そんな植田社長が大切にし、実践していることがある。
「動詞3つで人生が変わります。」
1.挨拶 大きな声で挨拶する。
2.行動 100%前向きであきらめない。
3.お客様に対して常に感謝し、お客様の姿が見えなくなるまで見送る。
もし、10代半ばの子ども達がこの3つの動詞を実践するだけで、150%人生が変わるという。
そしてもう一つ大切にしている言葉がある。
『「一期一会」は自分がつくるもの』
 
現在63才の植田社長は波乱に満ちた人生を歩んできた。
父親の病、内職で生計を立てる母、貧困、借金のため大学入学断念、起業資金のため10年間死にものぐるいの勤労、結婚、そして起業。
 
そんな植田社長に天は更に試練を与える。
長男が10才の時に小児癌に冒される。耳の下にガン細胞が見つかり、顔の半分の神経を取るという12時間にも及ぶ大手術を余儀なくされた。幸いにも手術は成功するが、半年後癌が再発する。医師からは助かる可能性は低いと告げられる。
「その時はもう神に祈るしかなかったです。10才の息子をあと10年、20才まで生きさせて下さい。それが叶ったなら、私は(世の中のために)どんなことでもします。」
植田夫妻はそう祈りながら、東大阪にある石切神社で何度もお百度を踏む。石切神社は御神体の劔矢であらゆる腫物を取り除いてくれると言われるありがたいお社だ。
神のご利益か、ある知人から最新の治療を行う千葉の病院を紹介され、また他の知人からは再発を防ぐためのワクチンを紹介される。それが奏功し、長男は30才を超えた今も元気だ。
 
サンクレスト社の経営も安定してきた5年前に、植田社長は石切さんとの約束を果たす決意をする。それは夢があってもお金がない青少年を支援しようとする活動だ。様々な環境により夢を諦めなければならない子供達が、夢を叶えるために大人達が出来ることをする。
 
植田社長は言う。
「慢性化した不景気は日本人に自尊心の崩壊と生活基盤の破壊をもたらし、日本社会にとどまらず世界的に大きな影響を与えている。日本社会のこうした経済的危機は、特に次世代を担う子どもたちに影響を与えている。経済的理由から教育を受けられない子ども、親が育児能力を持たず放置されてしまう子供、さらに親からの日常的虐待を受け、身体的・精神的に追い詰められる子供が、一世代前とは比べものにならない数に上る。

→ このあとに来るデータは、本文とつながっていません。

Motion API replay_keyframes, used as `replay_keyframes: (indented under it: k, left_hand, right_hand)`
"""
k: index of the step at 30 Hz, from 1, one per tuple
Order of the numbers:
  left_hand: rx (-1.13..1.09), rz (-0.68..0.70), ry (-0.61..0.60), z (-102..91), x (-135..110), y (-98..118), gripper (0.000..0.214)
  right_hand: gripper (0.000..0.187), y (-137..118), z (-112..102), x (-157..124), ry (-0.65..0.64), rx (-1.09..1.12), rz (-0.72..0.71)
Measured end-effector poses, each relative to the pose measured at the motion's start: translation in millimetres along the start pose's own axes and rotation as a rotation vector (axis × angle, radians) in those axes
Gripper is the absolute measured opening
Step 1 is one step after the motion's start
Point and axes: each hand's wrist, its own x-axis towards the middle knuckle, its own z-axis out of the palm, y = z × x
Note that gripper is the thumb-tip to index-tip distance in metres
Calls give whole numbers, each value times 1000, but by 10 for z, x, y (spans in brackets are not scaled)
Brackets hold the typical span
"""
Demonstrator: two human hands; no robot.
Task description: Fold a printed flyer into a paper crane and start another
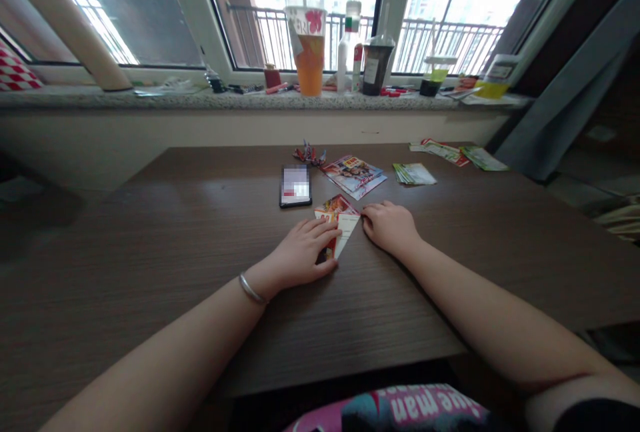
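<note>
A folded sheet of printed paper (pixel 349 224), red and yellow with a white triangular flap, lies on the table in front of me. My left hand (pixel 299 252) rests flat across its left part, fingers stretched out, covering some of the print. At the paper's right corner, my right hand (pixel 391 227) is closed, thumb and forefinger pinching the tip. Just beyond the paper are a phone (pixel 295 185) with a lit screen and a stack of colourful printed sheets (pixel 355 175).
Behind the phone sits a small folded paper piece (pixel 309 153). Green-and-white leaflets (pixel 415 174) lie to the right, with more leaflets (pixel 447 152) behind them. On the windowsill (pixel 200 100) stand an orange drink cup (pixel 309 59), a clear bottle (pixel 346 52) and a dark drink cup (pixel 376 69).
</note>
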Motion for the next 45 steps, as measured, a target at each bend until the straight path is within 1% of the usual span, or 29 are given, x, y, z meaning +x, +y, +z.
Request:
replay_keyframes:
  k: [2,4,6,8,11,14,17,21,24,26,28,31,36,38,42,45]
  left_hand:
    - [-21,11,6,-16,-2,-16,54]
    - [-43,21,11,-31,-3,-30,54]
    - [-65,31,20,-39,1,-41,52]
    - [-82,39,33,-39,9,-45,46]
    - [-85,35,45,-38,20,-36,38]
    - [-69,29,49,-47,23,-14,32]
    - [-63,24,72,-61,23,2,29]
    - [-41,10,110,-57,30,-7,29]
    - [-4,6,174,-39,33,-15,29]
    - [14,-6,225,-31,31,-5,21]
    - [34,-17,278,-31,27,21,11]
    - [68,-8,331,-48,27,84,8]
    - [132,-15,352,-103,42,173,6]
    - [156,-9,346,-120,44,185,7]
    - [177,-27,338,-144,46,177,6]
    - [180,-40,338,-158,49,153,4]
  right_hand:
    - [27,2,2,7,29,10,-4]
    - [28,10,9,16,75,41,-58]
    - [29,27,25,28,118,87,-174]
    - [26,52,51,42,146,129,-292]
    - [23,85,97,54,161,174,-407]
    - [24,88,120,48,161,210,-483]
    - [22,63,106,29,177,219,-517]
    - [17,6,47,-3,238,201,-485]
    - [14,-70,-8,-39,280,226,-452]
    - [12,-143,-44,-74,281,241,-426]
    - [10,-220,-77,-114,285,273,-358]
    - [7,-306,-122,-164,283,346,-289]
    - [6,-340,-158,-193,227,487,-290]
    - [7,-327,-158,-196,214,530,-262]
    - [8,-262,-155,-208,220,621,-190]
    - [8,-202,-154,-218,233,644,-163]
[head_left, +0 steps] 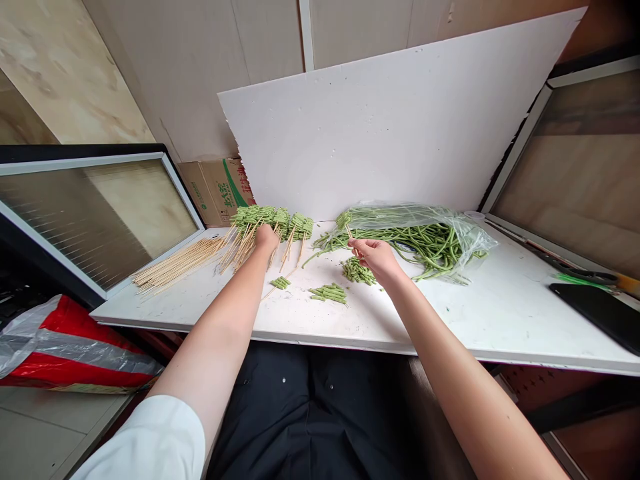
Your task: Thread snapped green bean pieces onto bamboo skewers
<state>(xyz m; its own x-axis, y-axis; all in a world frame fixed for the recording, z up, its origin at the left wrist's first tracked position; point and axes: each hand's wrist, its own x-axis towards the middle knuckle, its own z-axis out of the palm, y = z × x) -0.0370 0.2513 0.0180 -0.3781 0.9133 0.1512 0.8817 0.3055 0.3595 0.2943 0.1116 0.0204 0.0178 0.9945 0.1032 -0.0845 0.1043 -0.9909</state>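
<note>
My right hand (pixel 375 257) is closed in a pinch on a couple of thin bamboo skewers (pixel 348 231), held above a small heap of cut green bean pieces (pixel 358 271). On the left, my left hand (pixel 267 237) reaches in among the finished bean skewers (pixel 255 216), whose bare sticks point toward me. Its fingers are hidden behind the hand, so its hold cannot be seen. A short row of bean pieces (pixel 281 283) lies on the table with a stick by it. To its right is a loose row of cut beans (pixel 329 293).
Bare bamboo skewers (pixel 175 267) lie in a bundle at the left. Long green beans (pixel 435 243) spill from a clear plastic bag (pixel 473 240) at the back. A black phone (pixel 597 313) and scissors (pixel 575 263) lie at the right. A white board (pixel 380 133) stands behind.
</note>
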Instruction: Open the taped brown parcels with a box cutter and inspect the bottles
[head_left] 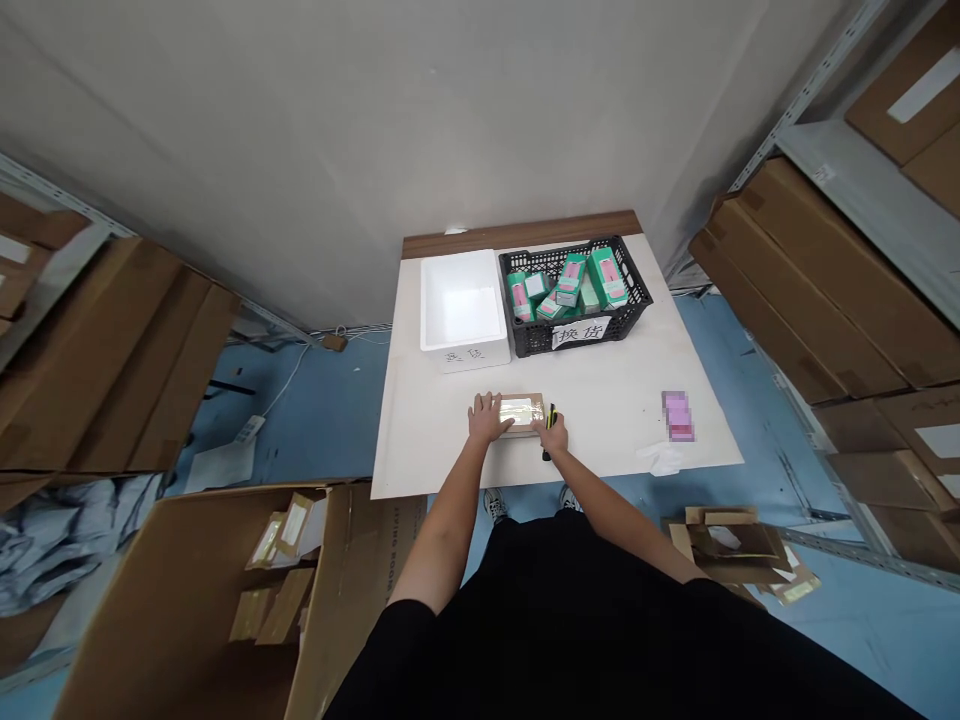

東大阪市でも児童養護施設が5施設、450人以上の児童が入居している。また生活保護を受ける世帯が年々増え続け、大きな社会問題となっている。このような厳しい社会状況のもとで青少年の中には家庭環境や経済 的理由で将来への希望や夢をあきらめざるを得ない子どもたちが数多く出てきている」と。
さらに「中国やインドが台頭してくる中、日本はアジア社会の一員、 国際社会の一員としての役割が、より求められるだろう。我々はこのような状況のもとで世界に目を向けて、自分の夢を実現するために頑張る青少年、特に児童養護施設に入居する児童、経済的に問題がある若者を対象に、経済支援に加え社会に出て活動するために必要なスキル・教養などの社会的教育を行う。」
植田社長はこの支援活動を自らの志とし、実践するために『一般社団法人 青少年夢応援隊』を設立した。それは「神との約束」を果たすためでもある。
その活動の一環として「世界に羽ばたけ『夢』スピーチコンテスト」を開催している。2016年秋には第4回を迎えるそのコンテストは、若者が自身の夢をテーマにスピーチを行い、受賞者には奨励金50万円を贈る。
 
「私の夢は今勉強している中国語を活かして空港でグランドスタッフとして働き、多くの方々を笑顔で外国に送り出すことです。私は奨励金を頂いて大学の語学研修と来年かの交換留学に充てることができ、私の夢に一歩近づけました。」
 
「私の夢は国際社会で活躍し、2020年の東京オリンピックで通訳をすることです。昨年このスピーチコンテストで勝ち取った奨励金で語学留学するという夢が叶い、今年の9月から1年間中国に行くことが決まりました。」
 
「海外に行って仕事が出来るよう、大学に行って勉強し続けることが僕の夢です。」
 
過去の受賞者達の声だ。
植田社長は20年間で1,000人の留学生を送り出すことを目指しているという。
「私は20年後、このプロジェクトから巣立っていった若者が日本社会の中核となって活躍していることを信じています。」
 
山溜穿石(さんりゅうせんせき)、植田社長の夢は時間をかけながらも、確実に実現に向かっていくことだろう。